Messaging on vaping is complicated by the fact that millions of vapers are former smokers. In a letter to the FDA signed by 13 experts in the field of tobacco harm reduction, the authors urge that any advice on vaping and COVID-19 should be “based on recognition of the pronounced difference in risk between smoking and vaping, the difficulty that many face in quitting nicotine use completely, the risks of harmful unintended consequences, and the strong association of smoking with poverty and various forms of disadvantage.” In other words, they worry that the promotion of unfounded fears in relation to COVID-19 may drive vapers back to smoking, with destructive consequences for their health.
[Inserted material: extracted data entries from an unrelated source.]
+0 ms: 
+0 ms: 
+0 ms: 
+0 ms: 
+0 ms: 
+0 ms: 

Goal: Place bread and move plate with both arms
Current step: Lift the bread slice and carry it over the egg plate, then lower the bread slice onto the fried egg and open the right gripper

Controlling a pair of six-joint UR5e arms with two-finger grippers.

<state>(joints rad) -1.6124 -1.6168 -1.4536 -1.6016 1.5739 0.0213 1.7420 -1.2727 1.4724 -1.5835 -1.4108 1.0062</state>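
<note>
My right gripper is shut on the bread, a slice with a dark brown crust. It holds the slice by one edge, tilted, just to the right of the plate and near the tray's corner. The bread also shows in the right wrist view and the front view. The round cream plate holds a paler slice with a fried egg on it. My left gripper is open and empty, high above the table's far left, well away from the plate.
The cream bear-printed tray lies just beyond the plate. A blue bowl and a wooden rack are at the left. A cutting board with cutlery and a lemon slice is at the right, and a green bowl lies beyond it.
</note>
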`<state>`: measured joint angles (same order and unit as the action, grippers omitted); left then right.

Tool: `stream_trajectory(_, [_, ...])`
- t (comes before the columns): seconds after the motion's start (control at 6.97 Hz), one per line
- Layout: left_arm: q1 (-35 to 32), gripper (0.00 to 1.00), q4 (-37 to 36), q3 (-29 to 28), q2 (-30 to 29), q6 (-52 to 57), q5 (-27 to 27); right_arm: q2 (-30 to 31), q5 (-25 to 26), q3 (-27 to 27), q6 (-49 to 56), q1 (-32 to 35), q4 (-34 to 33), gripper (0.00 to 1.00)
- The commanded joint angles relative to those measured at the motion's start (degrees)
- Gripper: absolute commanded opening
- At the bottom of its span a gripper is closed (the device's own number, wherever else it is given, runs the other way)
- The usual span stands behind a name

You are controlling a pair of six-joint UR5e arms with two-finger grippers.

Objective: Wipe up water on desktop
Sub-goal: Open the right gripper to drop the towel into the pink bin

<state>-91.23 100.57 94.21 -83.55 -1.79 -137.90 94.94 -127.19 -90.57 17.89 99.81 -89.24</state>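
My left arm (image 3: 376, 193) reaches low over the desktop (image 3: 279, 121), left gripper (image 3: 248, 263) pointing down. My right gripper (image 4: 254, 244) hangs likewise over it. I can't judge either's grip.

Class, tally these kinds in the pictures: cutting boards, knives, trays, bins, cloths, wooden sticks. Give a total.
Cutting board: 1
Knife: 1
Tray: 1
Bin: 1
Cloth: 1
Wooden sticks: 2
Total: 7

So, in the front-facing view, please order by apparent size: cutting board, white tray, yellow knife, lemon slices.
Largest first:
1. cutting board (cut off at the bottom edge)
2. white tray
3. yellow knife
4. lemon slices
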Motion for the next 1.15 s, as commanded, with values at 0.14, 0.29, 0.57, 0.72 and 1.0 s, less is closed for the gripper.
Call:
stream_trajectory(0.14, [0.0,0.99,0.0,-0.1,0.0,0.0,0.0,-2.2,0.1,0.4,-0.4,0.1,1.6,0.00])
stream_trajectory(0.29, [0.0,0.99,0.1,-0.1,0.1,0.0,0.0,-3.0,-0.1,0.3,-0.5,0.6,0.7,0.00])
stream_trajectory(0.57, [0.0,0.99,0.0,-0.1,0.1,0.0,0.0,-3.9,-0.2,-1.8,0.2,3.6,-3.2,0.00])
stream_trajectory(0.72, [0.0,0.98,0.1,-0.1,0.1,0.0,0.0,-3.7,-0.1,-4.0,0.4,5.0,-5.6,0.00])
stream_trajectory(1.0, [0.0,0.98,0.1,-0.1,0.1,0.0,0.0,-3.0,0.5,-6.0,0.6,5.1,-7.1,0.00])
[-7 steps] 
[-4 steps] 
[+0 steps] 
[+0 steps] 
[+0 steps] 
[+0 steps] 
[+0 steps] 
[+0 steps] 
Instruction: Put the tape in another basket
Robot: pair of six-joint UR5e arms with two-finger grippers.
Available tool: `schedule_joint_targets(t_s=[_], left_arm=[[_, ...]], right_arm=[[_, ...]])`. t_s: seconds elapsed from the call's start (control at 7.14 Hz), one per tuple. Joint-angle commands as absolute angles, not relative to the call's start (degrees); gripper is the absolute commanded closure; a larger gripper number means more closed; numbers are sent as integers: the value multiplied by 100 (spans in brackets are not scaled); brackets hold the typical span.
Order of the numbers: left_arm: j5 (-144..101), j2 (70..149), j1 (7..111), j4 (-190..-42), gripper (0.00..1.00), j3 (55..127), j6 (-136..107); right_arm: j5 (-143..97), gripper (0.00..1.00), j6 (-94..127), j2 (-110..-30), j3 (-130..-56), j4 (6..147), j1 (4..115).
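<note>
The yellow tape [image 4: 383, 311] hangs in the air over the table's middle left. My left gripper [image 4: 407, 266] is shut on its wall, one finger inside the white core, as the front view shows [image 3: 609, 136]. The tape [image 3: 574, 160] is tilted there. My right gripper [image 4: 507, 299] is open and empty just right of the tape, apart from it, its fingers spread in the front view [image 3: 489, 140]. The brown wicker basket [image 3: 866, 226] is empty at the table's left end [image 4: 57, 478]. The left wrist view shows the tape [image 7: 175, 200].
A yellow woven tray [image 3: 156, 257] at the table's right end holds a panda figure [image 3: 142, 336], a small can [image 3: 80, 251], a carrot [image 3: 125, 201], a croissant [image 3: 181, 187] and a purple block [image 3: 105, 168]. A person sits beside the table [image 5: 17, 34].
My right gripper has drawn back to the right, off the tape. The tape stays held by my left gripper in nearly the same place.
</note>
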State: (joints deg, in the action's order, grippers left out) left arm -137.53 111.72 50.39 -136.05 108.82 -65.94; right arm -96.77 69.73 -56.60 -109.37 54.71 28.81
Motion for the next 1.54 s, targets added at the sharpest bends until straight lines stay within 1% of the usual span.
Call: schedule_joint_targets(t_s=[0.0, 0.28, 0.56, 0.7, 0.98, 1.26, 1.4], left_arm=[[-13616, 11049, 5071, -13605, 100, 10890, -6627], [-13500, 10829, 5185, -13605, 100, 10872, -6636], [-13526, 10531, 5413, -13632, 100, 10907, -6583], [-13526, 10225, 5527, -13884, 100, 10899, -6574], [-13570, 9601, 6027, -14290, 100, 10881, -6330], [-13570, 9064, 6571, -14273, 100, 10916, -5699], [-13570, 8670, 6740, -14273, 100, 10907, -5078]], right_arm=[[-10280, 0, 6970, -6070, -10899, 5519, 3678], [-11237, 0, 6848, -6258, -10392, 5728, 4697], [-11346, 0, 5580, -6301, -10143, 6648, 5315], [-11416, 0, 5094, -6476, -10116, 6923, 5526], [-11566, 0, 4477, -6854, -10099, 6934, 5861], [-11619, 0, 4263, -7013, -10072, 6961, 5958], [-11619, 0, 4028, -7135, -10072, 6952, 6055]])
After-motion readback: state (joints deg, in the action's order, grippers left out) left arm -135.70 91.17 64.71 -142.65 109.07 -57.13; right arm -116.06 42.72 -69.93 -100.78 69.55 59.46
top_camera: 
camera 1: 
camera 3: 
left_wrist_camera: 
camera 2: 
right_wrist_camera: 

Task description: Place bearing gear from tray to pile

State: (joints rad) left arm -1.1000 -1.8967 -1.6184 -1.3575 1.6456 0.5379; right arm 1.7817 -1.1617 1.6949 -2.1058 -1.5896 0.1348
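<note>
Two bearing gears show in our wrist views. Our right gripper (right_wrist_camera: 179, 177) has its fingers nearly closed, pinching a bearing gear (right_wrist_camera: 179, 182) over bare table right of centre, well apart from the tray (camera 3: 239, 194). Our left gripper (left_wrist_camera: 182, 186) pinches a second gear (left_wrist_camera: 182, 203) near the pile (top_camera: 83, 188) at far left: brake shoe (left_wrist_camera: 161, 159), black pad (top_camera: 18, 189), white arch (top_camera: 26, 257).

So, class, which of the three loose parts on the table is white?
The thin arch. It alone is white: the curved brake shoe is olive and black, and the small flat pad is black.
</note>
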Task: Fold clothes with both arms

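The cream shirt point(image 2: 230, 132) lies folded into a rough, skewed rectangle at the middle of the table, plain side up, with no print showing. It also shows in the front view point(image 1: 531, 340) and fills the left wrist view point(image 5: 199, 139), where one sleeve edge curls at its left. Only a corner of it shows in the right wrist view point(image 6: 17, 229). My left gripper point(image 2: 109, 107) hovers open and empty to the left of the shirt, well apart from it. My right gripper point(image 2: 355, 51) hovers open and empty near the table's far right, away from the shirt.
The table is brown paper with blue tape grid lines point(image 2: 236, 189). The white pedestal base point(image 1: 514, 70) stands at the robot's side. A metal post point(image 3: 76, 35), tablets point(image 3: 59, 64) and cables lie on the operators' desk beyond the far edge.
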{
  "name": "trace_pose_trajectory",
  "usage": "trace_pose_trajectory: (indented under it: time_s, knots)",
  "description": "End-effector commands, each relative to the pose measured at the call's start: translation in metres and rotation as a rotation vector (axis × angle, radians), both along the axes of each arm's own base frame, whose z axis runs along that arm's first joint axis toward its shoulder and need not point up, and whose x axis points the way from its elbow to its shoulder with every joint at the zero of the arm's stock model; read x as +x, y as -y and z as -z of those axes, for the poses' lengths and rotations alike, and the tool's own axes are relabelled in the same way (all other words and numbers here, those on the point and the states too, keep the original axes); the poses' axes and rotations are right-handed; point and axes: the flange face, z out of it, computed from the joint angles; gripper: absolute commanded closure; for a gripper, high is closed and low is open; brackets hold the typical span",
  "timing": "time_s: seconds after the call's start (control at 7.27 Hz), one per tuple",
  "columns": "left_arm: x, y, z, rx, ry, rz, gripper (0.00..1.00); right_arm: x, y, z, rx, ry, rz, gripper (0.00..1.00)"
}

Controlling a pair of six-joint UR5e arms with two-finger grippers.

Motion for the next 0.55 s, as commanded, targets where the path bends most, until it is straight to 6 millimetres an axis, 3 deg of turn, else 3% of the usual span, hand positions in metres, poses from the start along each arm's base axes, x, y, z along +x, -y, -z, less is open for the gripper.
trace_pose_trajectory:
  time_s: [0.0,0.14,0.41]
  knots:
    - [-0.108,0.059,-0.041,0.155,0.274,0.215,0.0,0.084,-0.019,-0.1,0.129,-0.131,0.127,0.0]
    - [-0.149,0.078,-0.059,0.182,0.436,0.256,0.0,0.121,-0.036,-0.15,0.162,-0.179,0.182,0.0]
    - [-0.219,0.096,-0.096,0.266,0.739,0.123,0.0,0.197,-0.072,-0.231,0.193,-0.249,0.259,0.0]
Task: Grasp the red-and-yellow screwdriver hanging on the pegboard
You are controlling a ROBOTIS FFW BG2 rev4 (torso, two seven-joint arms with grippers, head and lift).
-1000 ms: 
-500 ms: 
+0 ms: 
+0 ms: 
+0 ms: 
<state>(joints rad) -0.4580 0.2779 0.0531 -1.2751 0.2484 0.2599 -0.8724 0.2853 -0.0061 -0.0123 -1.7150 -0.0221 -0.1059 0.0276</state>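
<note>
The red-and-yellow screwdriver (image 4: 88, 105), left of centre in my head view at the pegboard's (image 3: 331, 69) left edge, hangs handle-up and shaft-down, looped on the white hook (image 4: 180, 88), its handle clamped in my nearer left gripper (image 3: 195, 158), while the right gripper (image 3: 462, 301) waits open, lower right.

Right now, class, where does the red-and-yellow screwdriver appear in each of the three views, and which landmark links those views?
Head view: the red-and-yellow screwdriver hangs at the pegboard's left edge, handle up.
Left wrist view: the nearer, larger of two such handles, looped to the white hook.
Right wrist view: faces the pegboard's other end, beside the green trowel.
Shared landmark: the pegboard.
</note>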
Recent experience suggests that this concern is well founded. In a different outbreak, the mysterious lung illnesses that began last year and hospitalized nearly 3,000 Americans, statements by the CDC, campaigns by anti-smoking advocacy groups, and reports by mainstream press all blamed nicotine e-cigarettes for the disease. It was later established that contaminants in primarily black-market cannabis products were overwhelmingly behind the outbreak, but the damage was done: Public opinion turned decisively against e-cigarettes, flavor bans proliferated, and misperceptions about the risks of vaping have persisted in spite of the newer information.

Less than a year later, both the media and anti-smoking groups seem poised to repeat the mistake. It’s possible that vaping may marginally increase the risks of COVID-19; it’s also possible that exaggerating fears will harden public attitudes against vaping, discourage smokers from switching, and lead to even more restrictions on e-cigarette products. These possibilities highlight the danger of politicizing science and taking advantage of a frightening illness to promote a preexisting agenda. Policies put into place during a once-in-a-lifetime pandemic are unlikely to be accurately informed by long-run considerations, but their effects will last beyond the current crisis. Congressional Democrats’ request to ban e-cigarettes while leaving conventional cigarettes on the market, for example, was exceptionally ill-advised, and the FDA wisely declined to take action.

More research is clearly needed on the relationship between smoking, vaping, and COVID-19, but the findings probably shouldn’t much influence our opinions of those practices. Smoking remains detrimental to health, and vaping remains a viable off-ramp to quitting. Investigations into nicotine’s effects on the virus may well come to nothing. However, we also shouldn’t allow demonization of the drug to prevent us from being open to potentially useful discoveries. If the tobacco plant turns out to play a beneficial role in this pandemic after centuries of blame for so many ills, it will be yet another unexpected plot twist in an already very unusual year.